For the listing below, output exactly the lines from the line with "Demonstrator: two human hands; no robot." up to and including the line with "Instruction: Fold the", and no other lines.

The data:
━━━━━━━━
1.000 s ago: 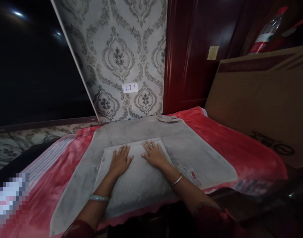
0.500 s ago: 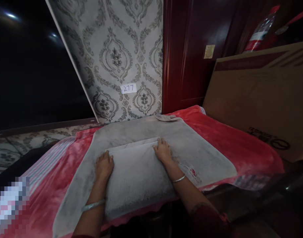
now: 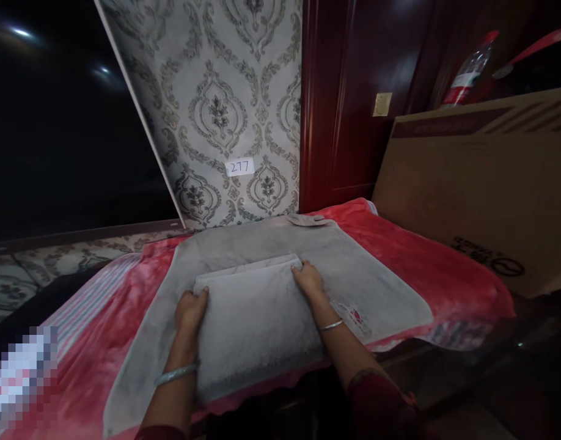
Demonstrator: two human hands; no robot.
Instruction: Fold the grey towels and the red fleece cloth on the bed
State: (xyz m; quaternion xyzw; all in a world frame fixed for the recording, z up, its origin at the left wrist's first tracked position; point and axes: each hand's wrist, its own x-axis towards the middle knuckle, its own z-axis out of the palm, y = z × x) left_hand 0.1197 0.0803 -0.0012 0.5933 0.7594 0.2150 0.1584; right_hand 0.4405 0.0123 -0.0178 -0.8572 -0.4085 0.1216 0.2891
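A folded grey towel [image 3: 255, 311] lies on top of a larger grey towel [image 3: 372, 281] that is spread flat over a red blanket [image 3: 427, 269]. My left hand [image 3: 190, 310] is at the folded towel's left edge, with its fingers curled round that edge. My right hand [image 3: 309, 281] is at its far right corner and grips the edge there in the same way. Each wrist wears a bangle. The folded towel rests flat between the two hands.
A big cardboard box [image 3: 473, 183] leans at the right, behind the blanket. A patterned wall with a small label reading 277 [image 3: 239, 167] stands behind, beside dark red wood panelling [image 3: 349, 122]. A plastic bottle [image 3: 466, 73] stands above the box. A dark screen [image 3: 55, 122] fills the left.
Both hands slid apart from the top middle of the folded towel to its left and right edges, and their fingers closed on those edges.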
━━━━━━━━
Problem solution:
Demonstrator: two human hands; no robot.
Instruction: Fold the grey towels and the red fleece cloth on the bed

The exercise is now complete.